Troj/Amitis.11. ZoneAlarm and Norton Firewall

Discussion in 'malware problems & news' started by Technodrome, Sep 29, 2002.

Thread Status:
Not open for further replies.
  1. Technodrome

    Technodrome Security Expert

    Joined:
    Feb 13, 2002
    Posts:
    2,140
    Location:
    New York
    The main part of this Trojan is server part. After victim executes this file, hacker/intruder is able to control victim’s computer.

    This Trojan can pass Zone Alarm and Norton PF
    It will close firewalls that is not able to pass
    Trojan will make five copies of itself into windows dir
    It will replace itself if the main file gets deleted
    This Trojan will run on windows startup and will connect to NET automatically
    It will disable the ALT+CTRL+DEL for more security
    It does not write any strings to registry so you the victim won’t be able to find it in registry
    Server is able to send email to the controller and tell the victim's IP and other necessary information
    Server is hidden in ALT+CTRL+DEL list
    Works on (9x/Me/2000/XP)

    Size of this file is only 110 KB and 29 KB in ZIP mode!
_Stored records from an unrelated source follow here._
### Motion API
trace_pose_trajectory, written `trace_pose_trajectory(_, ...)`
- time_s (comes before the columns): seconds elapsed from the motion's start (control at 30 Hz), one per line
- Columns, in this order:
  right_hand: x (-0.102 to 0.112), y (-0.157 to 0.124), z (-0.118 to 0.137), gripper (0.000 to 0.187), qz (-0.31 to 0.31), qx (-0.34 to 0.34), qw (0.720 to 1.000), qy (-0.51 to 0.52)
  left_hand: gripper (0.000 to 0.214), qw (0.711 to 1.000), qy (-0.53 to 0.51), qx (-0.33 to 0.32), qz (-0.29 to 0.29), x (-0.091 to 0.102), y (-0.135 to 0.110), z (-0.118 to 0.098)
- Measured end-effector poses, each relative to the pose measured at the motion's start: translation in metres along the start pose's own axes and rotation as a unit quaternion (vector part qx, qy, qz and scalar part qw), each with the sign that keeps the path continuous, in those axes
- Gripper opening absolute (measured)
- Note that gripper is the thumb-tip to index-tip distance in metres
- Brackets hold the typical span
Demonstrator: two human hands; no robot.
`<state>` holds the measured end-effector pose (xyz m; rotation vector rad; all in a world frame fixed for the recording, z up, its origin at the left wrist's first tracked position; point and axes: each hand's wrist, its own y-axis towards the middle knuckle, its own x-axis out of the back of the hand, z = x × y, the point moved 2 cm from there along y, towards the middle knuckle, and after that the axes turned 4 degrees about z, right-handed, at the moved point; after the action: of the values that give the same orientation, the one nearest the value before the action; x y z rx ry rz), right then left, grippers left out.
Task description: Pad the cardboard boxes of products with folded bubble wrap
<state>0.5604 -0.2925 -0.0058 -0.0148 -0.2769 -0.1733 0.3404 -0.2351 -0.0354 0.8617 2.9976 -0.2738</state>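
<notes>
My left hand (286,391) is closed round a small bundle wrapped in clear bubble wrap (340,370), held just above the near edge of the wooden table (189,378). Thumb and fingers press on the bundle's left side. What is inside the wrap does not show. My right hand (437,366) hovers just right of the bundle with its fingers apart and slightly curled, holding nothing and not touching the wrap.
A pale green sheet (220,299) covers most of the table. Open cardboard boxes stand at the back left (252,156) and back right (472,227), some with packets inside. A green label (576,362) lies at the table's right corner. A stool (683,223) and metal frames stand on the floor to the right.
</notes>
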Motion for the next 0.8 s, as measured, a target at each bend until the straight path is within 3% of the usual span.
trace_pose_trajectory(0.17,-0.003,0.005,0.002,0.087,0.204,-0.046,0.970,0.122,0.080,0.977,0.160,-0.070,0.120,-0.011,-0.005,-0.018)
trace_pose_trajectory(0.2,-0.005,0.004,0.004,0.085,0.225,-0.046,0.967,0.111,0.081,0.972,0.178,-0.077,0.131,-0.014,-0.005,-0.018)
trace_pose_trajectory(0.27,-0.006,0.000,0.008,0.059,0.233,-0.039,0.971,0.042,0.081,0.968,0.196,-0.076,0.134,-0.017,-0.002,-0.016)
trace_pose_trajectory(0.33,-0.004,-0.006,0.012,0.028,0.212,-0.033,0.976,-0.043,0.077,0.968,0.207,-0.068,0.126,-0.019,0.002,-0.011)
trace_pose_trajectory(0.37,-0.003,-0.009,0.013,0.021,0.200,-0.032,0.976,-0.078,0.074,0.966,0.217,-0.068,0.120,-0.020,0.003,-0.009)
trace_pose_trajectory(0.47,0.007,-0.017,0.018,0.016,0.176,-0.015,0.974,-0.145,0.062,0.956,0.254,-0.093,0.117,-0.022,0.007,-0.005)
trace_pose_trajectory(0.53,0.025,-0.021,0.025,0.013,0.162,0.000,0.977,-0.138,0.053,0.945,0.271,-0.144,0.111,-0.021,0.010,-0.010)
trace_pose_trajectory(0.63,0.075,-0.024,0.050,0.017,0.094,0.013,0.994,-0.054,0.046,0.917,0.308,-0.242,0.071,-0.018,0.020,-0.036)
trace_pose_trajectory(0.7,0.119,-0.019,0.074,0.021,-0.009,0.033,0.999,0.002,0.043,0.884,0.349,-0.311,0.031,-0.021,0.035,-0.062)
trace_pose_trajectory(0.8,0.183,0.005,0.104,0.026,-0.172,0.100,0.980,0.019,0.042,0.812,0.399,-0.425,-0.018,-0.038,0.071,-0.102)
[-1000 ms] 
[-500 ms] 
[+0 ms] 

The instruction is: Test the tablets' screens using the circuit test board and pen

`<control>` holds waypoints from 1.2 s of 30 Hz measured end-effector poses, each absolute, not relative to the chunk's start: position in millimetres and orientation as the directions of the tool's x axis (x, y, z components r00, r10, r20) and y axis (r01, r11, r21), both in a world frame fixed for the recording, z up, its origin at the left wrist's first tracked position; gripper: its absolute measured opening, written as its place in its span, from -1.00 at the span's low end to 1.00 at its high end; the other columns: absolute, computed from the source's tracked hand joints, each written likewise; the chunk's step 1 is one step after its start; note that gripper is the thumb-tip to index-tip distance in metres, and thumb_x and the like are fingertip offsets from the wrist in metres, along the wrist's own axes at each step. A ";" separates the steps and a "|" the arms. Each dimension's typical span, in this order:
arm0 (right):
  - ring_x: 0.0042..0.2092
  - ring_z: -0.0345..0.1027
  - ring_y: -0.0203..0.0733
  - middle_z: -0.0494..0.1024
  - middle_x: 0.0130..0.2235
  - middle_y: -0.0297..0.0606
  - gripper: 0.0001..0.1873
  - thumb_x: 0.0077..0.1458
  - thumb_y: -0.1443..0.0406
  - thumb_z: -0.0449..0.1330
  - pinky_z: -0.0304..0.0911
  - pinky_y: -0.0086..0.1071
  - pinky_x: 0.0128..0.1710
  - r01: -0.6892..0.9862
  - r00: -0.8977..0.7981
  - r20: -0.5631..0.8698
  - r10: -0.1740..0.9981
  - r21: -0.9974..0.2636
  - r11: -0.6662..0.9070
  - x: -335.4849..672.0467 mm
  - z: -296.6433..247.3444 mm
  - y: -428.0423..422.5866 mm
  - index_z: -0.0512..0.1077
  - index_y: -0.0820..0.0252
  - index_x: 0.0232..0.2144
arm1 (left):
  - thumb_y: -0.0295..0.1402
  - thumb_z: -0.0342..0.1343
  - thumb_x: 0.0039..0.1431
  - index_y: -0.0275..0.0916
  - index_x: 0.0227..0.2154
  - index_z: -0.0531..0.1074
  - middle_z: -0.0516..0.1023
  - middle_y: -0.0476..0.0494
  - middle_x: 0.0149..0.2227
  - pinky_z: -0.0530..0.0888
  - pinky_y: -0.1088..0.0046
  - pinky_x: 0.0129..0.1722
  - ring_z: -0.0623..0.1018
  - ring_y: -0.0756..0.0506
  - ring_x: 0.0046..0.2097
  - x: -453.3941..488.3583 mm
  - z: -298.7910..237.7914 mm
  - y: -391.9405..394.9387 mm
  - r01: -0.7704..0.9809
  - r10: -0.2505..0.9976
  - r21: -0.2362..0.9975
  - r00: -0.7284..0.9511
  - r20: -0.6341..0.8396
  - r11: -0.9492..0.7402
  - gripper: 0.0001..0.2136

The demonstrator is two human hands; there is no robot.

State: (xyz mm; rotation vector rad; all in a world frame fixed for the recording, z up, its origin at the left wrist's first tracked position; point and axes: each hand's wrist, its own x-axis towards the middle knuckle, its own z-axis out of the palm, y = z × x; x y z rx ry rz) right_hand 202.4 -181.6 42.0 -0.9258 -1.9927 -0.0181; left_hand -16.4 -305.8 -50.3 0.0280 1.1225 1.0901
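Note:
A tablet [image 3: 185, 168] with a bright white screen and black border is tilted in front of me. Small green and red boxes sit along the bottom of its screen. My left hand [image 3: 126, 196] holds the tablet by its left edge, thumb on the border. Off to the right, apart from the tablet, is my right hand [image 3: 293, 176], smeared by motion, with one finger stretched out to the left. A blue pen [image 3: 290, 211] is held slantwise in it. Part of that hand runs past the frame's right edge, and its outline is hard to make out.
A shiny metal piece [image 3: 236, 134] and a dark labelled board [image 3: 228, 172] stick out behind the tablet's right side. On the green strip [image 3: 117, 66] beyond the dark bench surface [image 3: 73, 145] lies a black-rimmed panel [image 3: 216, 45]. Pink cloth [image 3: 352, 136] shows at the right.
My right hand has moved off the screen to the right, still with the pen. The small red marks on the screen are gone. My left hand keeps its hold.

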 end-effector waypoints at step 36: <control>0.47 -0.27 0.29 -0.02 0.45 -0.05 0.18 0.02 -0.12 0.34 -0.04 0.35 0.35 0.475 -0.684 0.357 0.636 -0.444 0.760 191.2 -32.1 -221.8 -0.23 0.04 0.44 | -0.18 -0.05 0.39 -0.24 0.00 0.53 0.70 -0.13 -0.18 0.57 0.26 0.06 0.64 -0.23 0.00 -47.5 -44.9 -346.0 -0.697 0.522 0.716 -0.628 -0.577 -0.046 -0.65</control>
    Trojan Assembled: September 19, 2002
    Trojan Released: September 24, 2002

    This Trojan is not detected by Trojan Hunter and Trojan Remover


    Technodrome
     

    Attached Files:

  2. Primrose

    Primrose Registered Member

    Joined:
    Sep 21, 2002
    Posts:
    2,743
    Re:Trojan Amitis 1.1 released!

    Tech...smiles to you looks like we were on the same track..do you want me to move mine over to your thread and delete mine.o_O can easily be done.


    John
     
  3. Primrose

    Primrose Registered Member

    Joined:
    Sep 21, 2002
    Posts:
    2,743
    VSantivirus no. 813 - Year 6 - Domingo 29 of September 2002

    Troj/Amitis.11. It eludes to ZoneAlarm and Norton Firewall
    http://www.vsantivirus.com/amitis11.htm


    Name: Troj/Amitis.11
    Type: Trojan horse of remote access
    Alias: W32/Amitis.11, Win32/Amitis.11, Backdoor-AKZ, Backdoor.Trojan Clie, Amitis 1.1
    Date: 27/set/02
    Platform: Windows 32-bits
    Size: 106.496 bytes (server), 29 compressed Kb


    This troyano, written in Visual Microsoft BASIC 6, allows the remote control of the computer infected, after which it is executed in this machine, generally by means of deceits.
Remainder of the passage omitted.